[EXERCISE DETAILS]:
Give back the full listing as written. No pictures go with it.

[STORED DATA]:
- - - - -

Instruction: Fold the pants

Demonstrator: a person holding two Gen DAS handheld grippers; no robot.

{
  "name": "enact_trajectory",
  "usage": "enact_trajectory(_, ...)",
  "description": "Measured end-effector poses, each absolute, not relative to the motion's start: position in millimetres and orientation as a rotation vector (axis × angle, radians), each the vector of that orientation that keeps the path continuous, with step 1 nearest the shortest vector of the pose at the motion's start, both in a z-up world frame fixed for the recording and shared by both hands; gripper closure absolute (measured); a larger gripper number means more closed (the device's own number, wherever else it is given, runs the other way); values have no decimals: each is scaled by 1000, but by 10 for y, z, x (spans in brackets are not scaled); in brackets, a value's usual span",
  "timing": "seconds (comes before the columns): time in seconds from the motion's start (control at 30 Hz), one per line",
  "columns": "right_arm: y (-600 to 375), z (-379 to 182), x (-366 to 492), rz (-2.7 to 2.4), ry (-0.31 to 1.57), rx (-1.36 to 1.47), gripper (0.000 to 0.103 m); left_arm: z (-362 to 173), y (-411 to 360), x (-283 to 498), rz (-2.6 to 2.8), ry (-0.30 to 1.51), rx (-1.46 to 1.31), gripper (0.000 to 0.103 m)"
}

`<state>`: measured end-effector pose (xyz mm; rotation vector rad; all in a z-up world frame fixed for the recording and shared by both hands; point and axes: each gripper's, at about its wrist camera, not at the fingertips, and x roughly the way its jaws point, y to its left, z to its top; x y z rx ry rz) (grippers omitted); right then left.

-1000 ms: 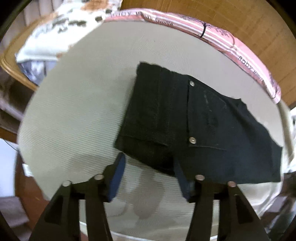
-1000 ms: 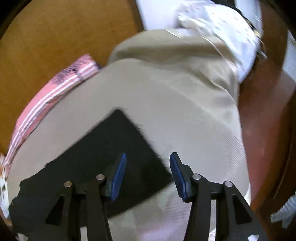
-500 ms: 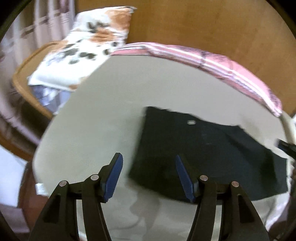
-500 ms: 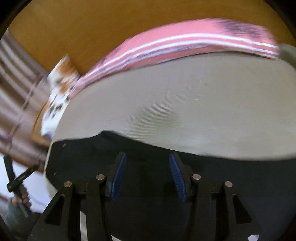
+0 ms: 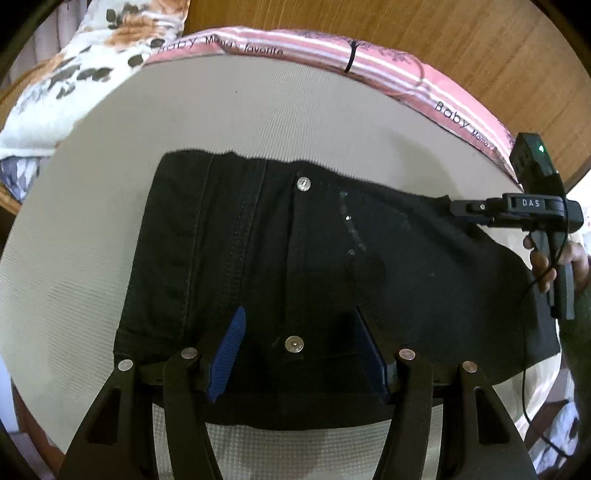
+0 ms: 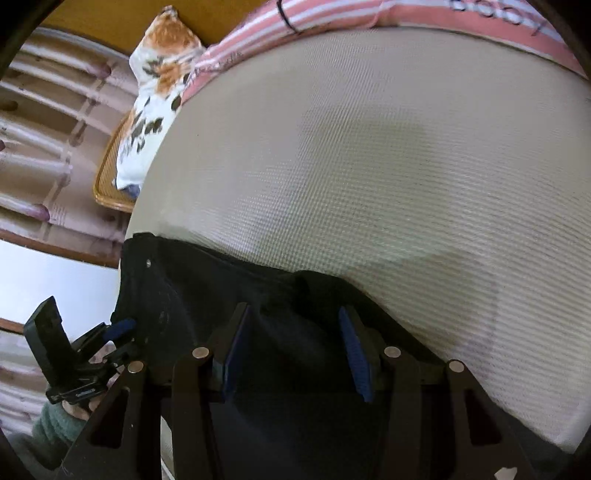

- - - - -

[SOLVED EXERCISE]:
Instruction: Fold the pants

Demonstrator: a person holding two Gen DAS handheld grippers; no robot.

{
  "name": "enact_trajectory",
  "usage": "enact_trajectory(_, ...)",
  "description": "Measured end-effector poses, each absolute, not relative to the motion's start: position in millimetres and orientation as a rotation vector (axis × angle, radians), each the vector of that orientation that keeps the path continuous, with step 1 nearest the shortest vector of the pose at the motion's start, both in a z-up world frame fixed for the recording and shared by both hands; gripper closure absolute (measured); a larger gripper number means more closed (the device's own number, wherever else it is given, runs the other way); values have no decimals: each is scaled by 1000, but by 10 for y, z, x (spans in brackets are not scaled); in brackets, a value's usual span",
  "timing": "seconds (comes before the columns): time in seconds from the motion's start (control at 30 Hz), one per line",
  "columns": "right_arm: y (-600 to 375), z (-379 to 182), x (-366 to 492), rz (-2.7 to 2.4), ry (-0.31 to 1.57), rx (-1.36 to 1.47), gripper (0.000 to 0.103 m); left_arm: z (-362 to 173), y (-411 to 360), x (-283 to 498), rz (-2.6 to 2.8), ry (-0.30 to 1.51), rx (-1.46 to 1.31), gripper (0.000 to 0.103 m)"
}

`<state>`: measured end-effector pose (xyz mm; rotation vector rad; all in a z-up world frame fixed for the recording and shared by both hands; point and axes: each gripper's, at about its wrist camera, not at the fingertips, and x roughly the way its jaws point, y to its left, z to its top; x y z rx ry rz) (grippers omitted); right then left.

-1000 ms: 
-1000 ms: 
-500 ms: 
-500 ms: 
+0 ms: 
+0 ms: 

The exercise was answered completely.